Families of victims linked to Robert Pickton, a convicted serial killer, are urgently requesting the Royal Canadian Mounted Police (RCMP) to preserve critical evidence from the investigation. Lorelei Williams, a relative of victim Tanya Holyk, alongside lawyers, advocates for missing and murdered women, and other victims’ families, conveyed this message at a press conference on Monday.
Williams, along with the group, expressed concern over the RCMP’s decision to destroy or return items of evidence from the case. They are calling for a halt to these plans, emphasizing the need for some personal items to be returned to the victims’ families. The group highlights the cultural and personal significance of these belongings, underscoring the importance of respecting different cultural practices in handling such items.
Robert Pickton, who was convicted in 2007 of second-degree murder of six women and sentenced to life imprisonment without parole for 25 years, left many families without closure.

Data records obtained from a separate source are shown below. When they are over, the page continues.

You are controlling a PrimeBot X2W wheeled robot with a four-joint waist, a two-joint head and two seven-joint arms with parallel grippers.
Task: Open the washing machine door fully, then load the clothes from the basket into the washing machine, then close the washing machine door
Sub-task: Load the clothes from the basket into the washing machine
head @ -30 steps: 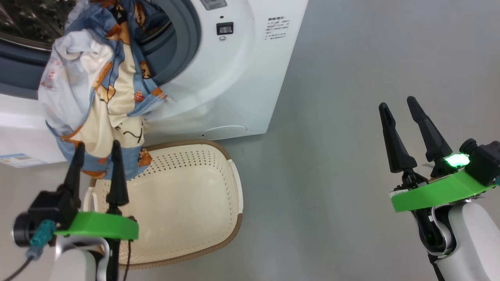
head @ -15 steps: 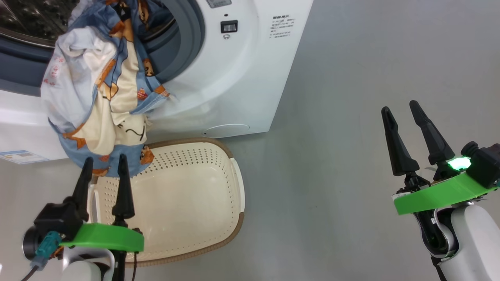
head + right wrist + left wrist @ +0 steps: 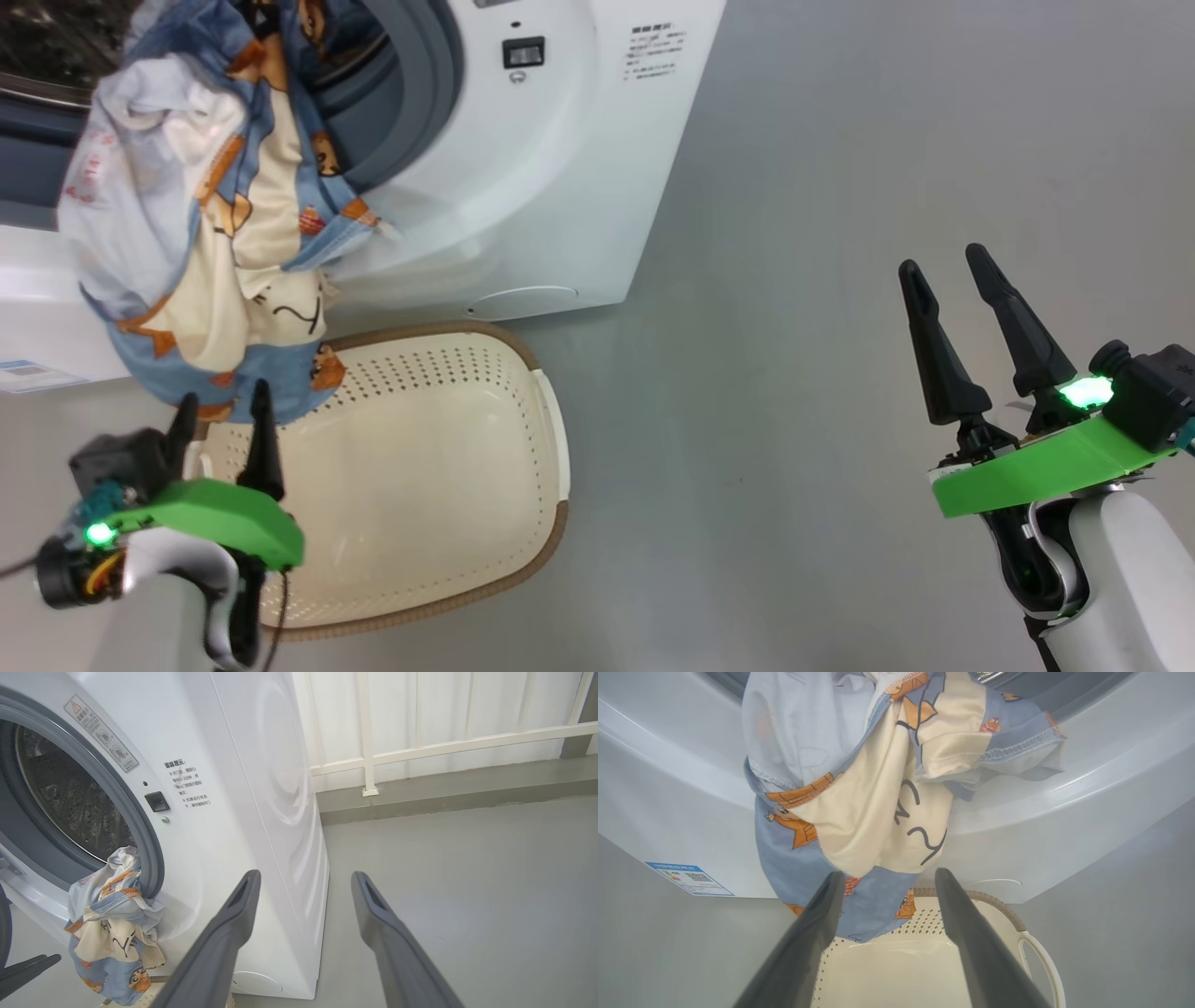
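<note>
Head view: the clothes (image 3: 201, 233) hang out of the washing machine (image 3: 541, 187) mouth, draped over its front lip, with the lower hem reaching the far rim of the basket (image 3: 555, 439). The left end effector (image 3: 224, 397) sits just under that hem, fingers spread wide and gripping nothing; whether its tips touch the cloth is unclear. The right end effector (image 3: 943, 261) hovers well apart above the floor (image 3: 794, 373), also wide open and empty.
</note>
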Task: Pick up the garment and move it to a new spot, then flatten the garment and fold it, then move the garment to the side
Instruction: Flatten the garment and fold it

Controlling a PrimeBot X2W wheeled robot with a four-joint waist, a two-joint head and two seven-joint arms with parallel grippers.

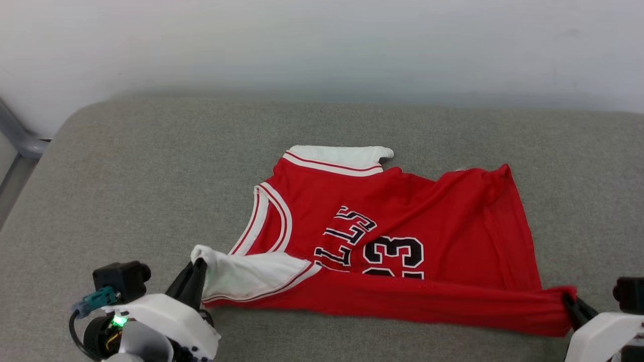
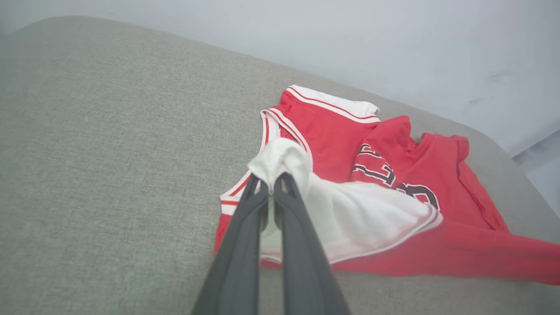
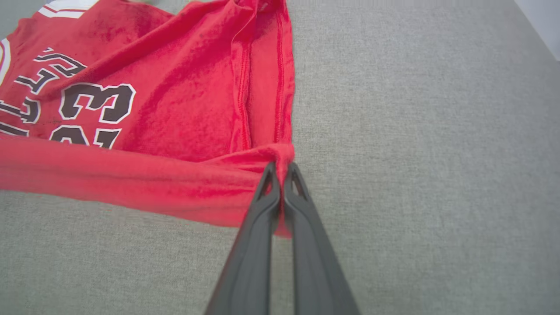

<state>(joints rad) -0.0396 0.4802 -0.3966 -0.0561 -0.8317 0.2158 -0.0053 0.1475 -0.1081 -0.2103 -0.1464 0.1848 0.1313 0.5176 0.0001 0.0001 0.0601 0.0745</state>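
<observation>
Closest to me are two grippers, one at each near corner of the cloth. The left gripper (image 1: pixel 198 266) has its two dark fingers pressed together on a bunch of white fabric, the near sleeve (image 1: pixel 241 276), which is lifted a little off the surface. The right gripper (image 1: pixel 568 301) is pinched tight too, and it holds the red hem corner at the opposite end. In the right wrist view that corner wraps around the fingertips.

Between them runs the near edge of the one garment (image 1: pixel 427 211). This edge is drawn into a long red band that is folded up over the lower part of the chest. The shirt lies sideways on the grey cushion (image 1: pixel 126 176), roughly in the middle, with the neck toward the robot's left and the hem toward its right.

Just beyond the band are the black-and-white number 23 (image 1: pixel 395 251) and the lettering (image 1: pixel 347 234), both partly covered by the fold. The red body behind them is rumpled, with a diagonal crease.

Farther back lies the second white sleeve (image 1: pixel 337 156), flat on the cushion and edged in red stripes. That makes two sleeves.

Past the cushion stands a pale wall (image 1: pixel 322 45), with one grey rail (image 1: pixel 20 136) at the far left.
</observation>
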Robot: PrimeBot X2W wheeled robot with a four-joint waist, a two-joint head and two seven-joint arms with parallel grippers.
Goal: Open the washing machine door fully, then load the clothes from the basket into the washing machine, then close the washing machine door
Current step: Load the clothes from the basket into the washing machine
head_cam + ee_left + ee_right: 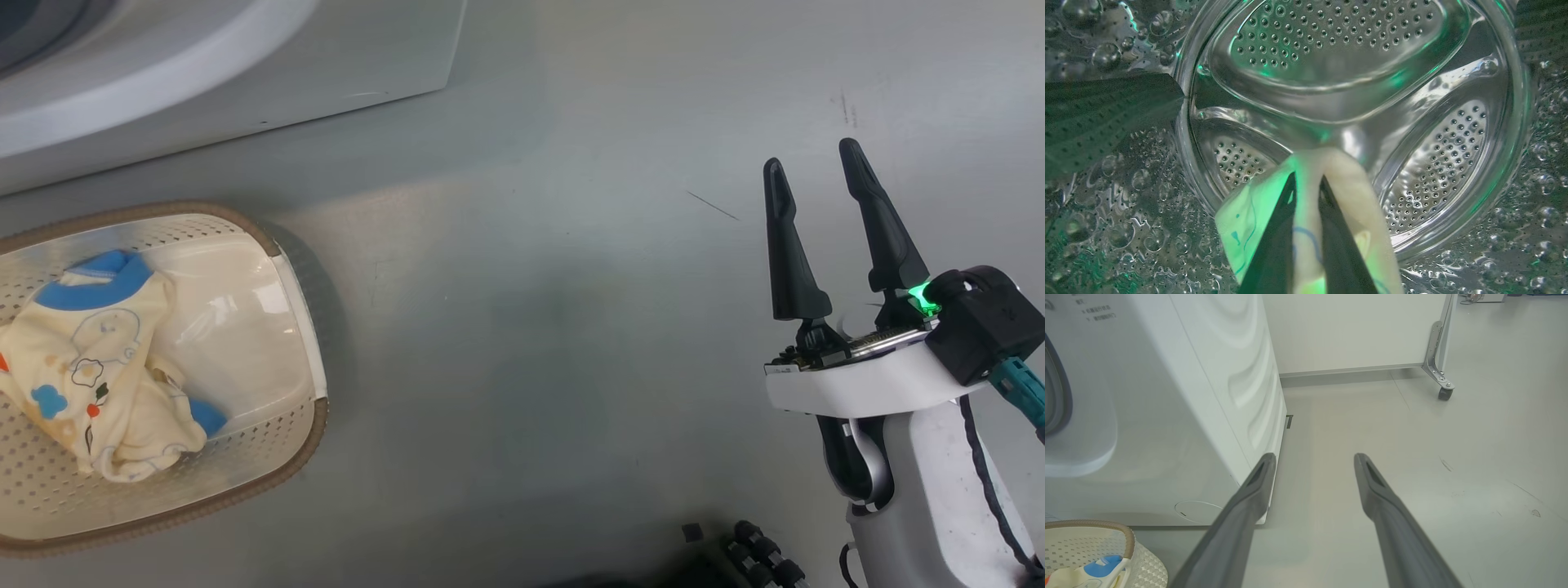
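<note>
My left gripper (1307, 177) is inside the washing machine's perforated steel drum (1331, 53), shut on a cream-yellow piece of the clothes (1349, 192) with thin blue print lines. Another cream garment (98, 359) with a blue collar and cartoon prints lies in the cream basket (304, 425) on the floor in front of the white washing machine (245, 73). My right gripper (811, 155) hovers open over bare floor, well to the right of the basket, with nothing between its fingers. The right wrist view has the machine's side (1216, 388) and the basket's corner (1133, 543). The washing machine door is out of view.
A dark ribbed paddle (1098, 114) juts from the drum's left wall. A white panel on a caster wheel (1443, 392) stands behind the machine to the right. Grey floor (531, 327) spreads between the basket and my right arm. Dark parts of my base (755, 555) sit at the bottom edge.
</note>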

The Supreme Court of Canada’s decision to uphold his sentence and stay first-degree murder charges involving 20 other women further complicates the situation for these families.
A letter has been sent to key authorities, including the federal public safety minister, the RCMP commissioner, and B.C.’s attorney general and solicitor general, urging the preservation of the Pickton case evidence. Sarah Jean de Vries, who also lost a family member to Pickton, stressed the significance of the belongings, emphasizing the deep emotional connection and value they hold for the families.
The RCMP maintains that disposing of the evidence would not hinder future prosecutions of Pickton, as all essential evidence has been documented and retained. However, families and advocates argue that there could still be valuable insights within these items. They suggest that community members familiar with the victims from Vancouver’s Downtown Eastside could assist in identifying items and providing closure to the families.
This situation has created a sense of urgency among the families and advocates of Pickton’s victims. They are adamantly seeking to ensure the preservation of evidence that holds not only potential investigative value but also significant personal and cultural importance. As they race against time, their efforts underscore a broader struggle for justice, closure, and the respectful handling of evidence in sensitive cases such as this.